Work instruction → Leaving out every picture, quote the data below exactly as it appears.

______

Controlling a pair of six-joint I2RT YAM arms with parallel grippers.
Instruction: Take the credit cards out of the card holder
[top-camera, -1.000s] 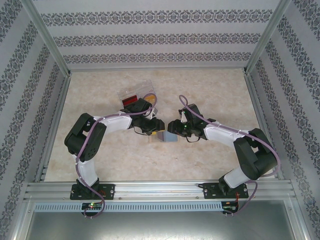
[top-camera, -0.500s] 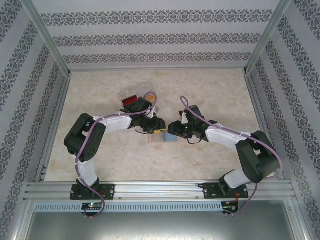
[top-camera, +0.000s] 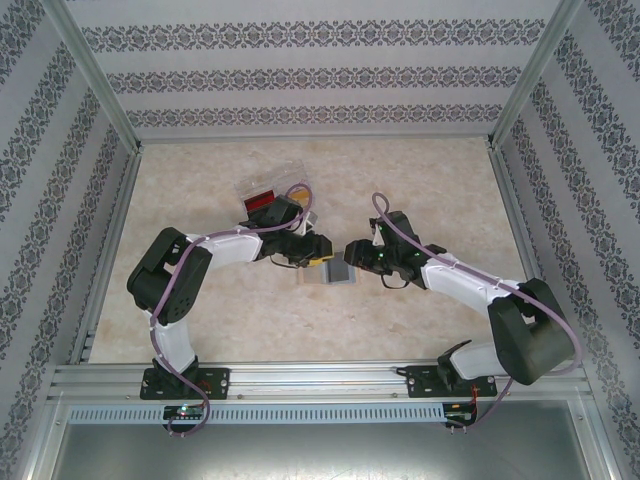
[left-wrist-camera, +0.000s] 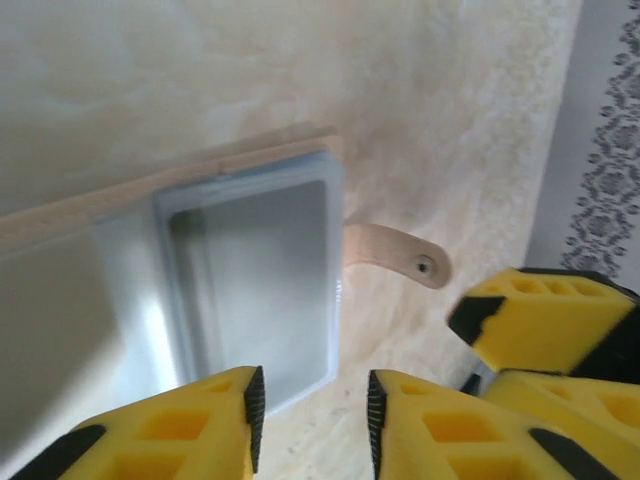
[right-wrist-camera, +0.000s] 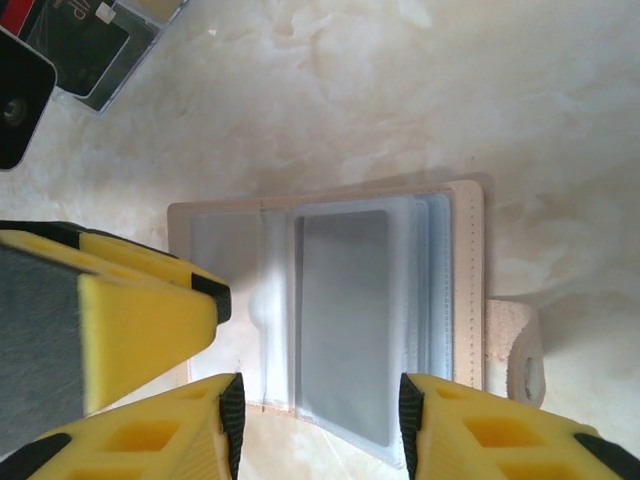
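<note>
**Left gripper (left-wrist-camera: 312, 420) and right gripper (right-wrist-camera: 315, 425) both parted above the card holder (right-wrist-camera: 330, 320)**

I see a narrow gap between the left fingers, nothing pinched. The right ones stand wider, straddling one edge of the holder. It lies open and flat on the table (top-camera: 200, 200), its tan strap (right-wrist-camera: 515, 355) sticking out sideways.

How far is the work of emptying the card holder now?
Done: the card holder lies open, and the clear box behind holds coloured cards. In hand: left gripper and right gripper hover open over its sleeves. Left: the front sleeve looks grey; a card there is uncertain.
</note>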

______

Result of the exercise →
Controlling a pair of six-joint I2RT YAM arms with parallel grippers.
Instruction: Take the credit cards out of the card holder
[top-camera, -1.000s] 
[top-camera, -0.500s] 
[top-camera, +0.000s] 
[left-wrist-camera, +0.000s] 
[right-wrist-camera, +0.000s] 
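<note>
**Left gripper (left-wrist-camera: 312, 420) and right gripper (right-wrist-camera: 315, 425) both parted above the card holder (right-wrist-camera: 330, 320)**

I see a narrow gap between the left fingers, nothing pinched. The right ones stand wider, straddling one edge of the holder. It lies open and flat on the table (top-camera: 200, 200), its tan strap (right-wrist-camera: 515, 355) sticking out sideways.

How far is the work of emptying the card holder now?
Done: the card holder lies open, and the clear box behind holds coloured cards. In hand: left gripper and right gripper hover open over its sleeves. Left: the front sleeve looks grey; a card there is uncertain.
</note>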

A complete answer has now been given to the exercise.